▶ **GIVEN MATERIAL**:
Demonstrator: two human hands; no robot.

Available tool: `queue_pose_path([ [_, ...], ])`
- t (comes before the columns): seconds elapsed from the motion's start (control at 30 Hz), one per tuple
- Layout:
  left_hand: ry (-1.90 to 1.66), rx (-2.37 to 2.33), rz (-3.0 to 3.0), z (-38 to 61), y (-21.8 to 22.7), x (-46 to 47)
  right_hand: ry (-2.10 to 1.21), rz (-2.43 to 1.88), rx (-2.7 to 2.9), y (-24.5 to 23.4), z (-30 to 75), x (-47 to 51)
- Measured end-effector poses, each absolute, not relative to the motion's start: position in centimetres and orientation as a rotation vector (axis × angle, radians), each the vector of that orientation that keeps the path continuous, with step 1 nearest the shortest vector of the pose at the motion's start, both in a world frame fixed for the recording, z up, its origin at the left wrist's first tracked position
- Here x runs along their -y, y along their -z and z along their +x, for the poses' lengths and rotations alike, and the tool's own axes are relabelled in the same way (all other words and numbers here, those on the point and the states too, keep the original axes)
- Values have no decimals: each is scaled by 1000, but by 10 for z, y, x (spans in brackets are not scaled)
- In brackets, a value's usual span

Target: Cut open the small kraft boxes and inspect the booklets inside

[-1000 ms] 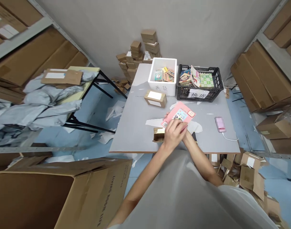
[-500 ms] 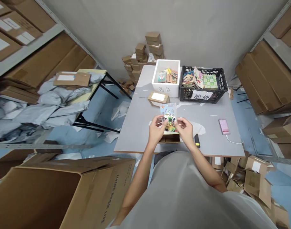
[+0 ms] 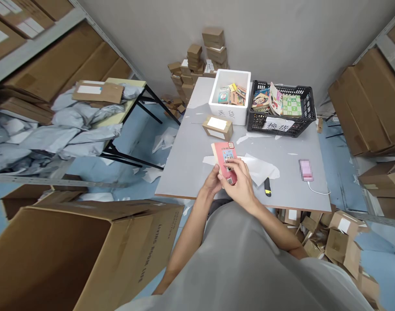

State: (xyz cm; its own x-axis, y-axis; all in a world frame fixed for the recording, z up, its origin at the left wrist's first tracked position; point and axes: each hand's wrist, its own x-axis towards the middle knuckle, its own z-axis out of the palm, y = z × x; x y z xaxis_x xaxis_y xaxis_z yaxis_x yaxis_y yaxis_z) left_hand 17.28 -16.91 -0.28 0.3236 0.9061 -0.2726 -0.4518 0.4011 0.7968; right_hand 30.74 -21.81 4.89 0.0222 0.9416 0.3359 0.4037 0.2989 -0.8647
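The book (image 3: 220, 152), blue cover up half a second ago, now shows its pink side, suggesting both faces are being looked over, above the worktop (image 3: 179, 170), gripped by the left hand (image 3: 213, 179), right hand (image 3: 241, 185) across it, grip unclear.

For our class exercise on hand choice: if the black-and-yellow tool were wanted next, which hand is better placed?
Probably the right hand: it is nearer the tool, which lies on its side of the pink book. The left hand is farther off, at the book's lower left.
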Motion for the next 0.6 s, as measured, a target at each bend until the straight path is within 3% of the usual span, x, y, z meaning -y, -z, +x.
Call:
queue_pose_path([
  [0.27,-1036,-702,559,163,-1,163,-1007,-1141,1292,-49,340,204],
  [0.6,-1208,-777,344,143,9,162,-1061,-1261,960,-37,374,193],
])
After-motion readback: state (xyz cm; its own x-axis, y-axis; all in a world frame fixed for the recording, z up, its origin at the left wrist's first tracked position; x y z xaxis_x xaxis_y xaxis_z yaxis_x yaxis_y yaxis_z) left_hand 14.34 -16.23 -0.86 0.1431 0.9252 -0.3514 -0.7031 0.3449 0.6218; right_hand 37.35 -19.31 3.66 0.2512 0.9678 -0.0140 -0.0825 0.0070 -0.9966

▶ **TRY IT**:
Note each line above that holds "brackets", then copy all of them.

▶ **WRITTEN SOLUTION**:
- Values have no decimals: each is scaled by 1000, but by 10 for z, y, x (spans in brackets are not scaled)
- In brackets, a value's usual span

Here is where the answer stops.